Unlike the negative control, the rat trudged through its diarrhea as it slammed its wobbling body against the box’s walls, attempting to escape. Its movements were slightly less steady than yesterday. Did preservia do nothing except compromise the rat’s bowels?
Angelika pinched her nose shut. “Were you trying to make it shit itself?”
“No.” He shut the lid and pushed the box aside. “Didn’t think you were in the mood for jokes.”
She glared at him. “I’m not.”
Next was a pitcher marked with a giant ‘V’. Yesterday, Dimitry cast a preservia targeting viruses on the rat inside. Unlike the previous subject, this one did not trek through diarrhea. It had an appearance similar to the negative control—dying.
Either modified preservia didn’t work, or whatever caused the plague wasn’t a virus. If the former was true, Dimitry and every other person unfortunate enough to suffer from the disease was as good as dead.
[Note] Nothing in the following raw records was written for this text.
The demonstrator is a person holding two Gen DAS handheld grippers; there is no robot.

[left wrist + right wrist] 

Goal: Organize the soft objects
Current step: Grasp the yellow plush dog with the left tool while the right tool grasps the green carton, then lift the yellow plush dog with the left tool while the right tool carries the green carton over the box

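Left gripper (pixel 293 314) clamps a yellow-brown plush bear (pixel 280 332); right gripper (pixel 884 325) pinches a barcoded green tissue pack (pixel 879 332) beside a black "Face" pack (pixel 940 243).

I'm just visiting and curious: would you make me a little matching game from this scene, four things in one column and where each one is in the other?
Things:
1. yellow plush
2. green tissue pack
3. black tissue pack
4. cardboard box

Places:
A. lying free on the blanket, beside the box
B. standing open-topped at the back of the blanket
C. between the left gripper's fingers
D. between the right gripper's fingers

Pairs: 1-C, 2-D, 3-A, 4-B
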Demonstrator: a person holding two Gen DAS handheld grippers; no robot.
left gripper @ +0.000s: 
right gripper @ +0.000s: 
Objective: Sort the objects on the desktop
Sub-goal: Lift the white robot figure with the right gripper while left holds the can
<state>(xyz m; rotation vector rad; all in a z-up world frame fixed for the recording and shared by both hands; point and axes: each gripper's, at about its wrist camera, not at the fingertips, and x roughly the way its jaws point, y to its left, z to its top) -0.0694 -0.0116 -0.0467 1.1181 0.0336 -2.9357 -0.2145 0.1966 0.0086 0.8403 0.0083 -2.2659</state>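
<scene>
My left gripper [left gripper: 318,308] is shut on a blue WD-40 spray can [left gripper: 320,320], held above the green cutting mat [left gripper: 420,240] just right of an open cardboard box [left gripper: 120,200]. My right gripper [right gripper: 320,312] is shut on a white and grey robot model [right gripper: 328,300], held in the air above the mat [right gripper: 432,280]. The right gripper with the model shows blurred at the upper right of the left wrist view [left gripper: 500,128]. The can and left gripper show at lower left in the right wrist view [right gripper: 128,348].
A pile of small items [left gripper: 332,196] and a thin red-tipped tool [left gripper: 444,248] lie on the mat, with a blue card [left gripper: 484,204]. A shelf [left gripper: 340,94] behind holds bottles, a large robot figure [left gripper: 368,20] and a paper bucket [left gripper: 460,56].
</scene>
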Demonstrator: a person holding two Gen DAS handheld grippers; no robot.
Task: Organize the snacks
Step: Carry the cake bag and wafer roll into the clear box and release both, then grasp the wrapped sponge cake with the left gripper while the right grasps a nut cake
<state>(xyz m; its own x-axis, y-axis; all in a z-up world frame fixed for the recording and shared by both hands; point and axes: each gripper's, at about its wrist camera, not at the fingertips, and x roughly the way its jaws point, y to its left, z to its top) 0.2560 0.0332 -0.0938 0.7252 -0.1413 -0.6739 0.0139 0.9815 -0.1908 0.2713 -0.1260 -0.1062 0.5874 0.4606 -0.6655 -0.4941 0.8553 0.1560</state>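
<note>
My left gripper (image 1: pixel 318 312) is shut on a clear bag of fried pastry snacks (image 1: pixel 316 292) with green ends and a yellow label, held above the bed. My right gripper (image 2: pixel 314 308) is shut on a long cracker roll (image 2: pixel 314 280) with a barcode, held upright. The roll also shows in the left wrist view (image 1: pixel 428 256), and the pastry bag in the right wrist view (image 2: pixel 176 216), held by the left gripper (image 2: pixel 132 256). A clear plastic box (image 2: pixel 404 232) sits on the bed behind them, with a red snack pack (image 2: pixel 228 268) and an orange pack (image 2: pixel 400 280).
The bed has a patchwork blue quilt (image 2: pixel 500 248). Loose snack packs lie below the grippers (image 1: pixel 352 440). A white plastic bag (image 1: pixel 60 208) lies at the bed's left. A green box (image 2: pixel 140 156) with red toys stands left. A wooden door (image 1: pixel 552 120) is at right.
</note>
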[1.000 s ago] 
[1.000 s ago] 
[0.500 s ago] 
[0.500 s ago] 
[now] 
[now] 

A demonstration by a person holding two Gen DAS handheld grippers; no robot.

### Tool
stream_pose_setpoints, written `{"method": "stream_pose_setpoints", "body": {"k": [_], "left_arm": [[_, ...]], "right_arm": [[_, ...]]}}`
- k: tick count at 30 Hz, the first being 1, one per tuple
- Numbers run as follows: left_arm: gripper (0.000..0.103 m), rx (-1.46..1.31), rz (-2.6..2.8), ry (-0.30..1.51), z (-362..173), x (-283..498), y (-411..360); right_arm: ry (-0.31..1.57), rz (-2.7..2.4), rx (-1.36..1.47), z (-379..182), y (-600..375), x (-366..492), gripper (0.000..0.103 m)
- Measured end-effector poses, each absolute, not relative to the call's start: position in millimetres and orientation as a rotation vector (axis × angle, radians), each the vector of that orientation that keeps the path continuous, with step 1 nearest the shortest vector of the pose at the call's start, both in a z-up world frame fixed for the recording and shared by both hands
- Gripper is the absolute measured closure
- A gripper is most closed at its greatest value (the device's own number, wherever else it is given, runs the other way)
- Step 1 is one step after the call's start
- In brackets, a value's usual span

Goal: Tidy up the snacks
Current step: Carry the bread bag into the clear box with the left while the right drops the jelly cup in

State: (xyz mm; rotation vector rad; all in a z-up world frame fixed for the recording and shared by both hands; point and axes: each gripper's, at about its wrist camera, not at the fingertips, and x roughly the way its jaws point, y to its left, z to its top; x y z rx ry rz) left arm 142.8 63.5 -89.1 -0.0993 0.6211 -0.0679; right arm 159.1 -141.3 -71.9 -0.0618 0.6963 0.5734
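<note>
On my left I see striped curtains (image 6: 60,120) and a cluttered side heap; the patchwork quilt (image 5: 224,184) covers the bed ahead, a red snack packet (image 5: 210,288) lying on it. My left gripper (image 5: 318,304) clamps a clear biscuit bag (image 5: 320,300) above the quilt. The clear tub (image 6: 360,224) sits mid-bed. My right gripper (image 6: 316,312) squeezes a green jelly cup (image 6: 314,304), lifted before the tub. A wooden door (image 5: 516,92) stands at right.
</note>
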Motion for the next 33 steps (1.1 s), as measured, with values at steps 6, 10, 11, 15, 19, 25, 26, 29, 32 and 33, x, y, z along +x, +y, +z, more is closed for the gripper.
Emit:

Ignoring a deep-seated sense of impending doom, Dimitry reached for the fourth container: one marked with ‘P’ for parasites. The rat inside didn’t fare much better. Dimitry kicked the container away and tilted his head back to look up at the ceiling, which left him with a vague notion of dizziness.
“Well?” Angelika asked in a desperate tone. “Is the rat good?”
“It’s dying.”
“That’s bad, right?”
“Very bad.”
Angelika clicked her teeth and turned away.
Claricia leaned her head against Clewin’s shoulder, who wrapped an arm around her and rocked.
A vase marked ‘B’ lay in the corner of Dimitry’s eye. The rat squeaking within, the one dealing with the aftermath of a modified preservia targeting bacteria, would decide Malten’s future. Angelika’s family’s future. Clewin and Claricia’s future.
Dimitry’s future.
He half wanted to peek at the critter to find out if he would live. A healthy specimen meant that the spell worked and could be administered on a massive scale. His other half, however, was too paralyzed to learn of his damning failure.
There was no point in fucking around. Dimitry removed the vase’s rock-weighted lid.
A rat squirmed inside, bouncing from wall to wall as if fighting for its life. Unlike the negative control, ‘V’, or ‘P’ samples, it didn’t crawl around as if about to die, nor was its skin a darker shade of purple than yesterday.
It took an appearance similar to the one affected by the preservia towel: more active and covered in its feces. Dimitry placed the two containers side by side. Grayer and more energetic than the enchantment-affected subject, ‘B’ had slightly reduced plague symptoms.
Although imperfect and in need of improvement, modified preservia worked.
There was hope.
Dimitry filled his lungs to the brim, leaned back, and released a deep breath, which relaxed his muscles as it flowed from his nostrils.
Behind him, a red-robed girl paced the room, twisting her curly red-brown strands around her finger. Clewin sluggishly poked a metal rod at a fire, his eyes downcast. Claricia wasn’t better off.
“Good news, everyone.”
Their gazes shot towards him.
Dimitry smiled. “We’re not dead just yet.”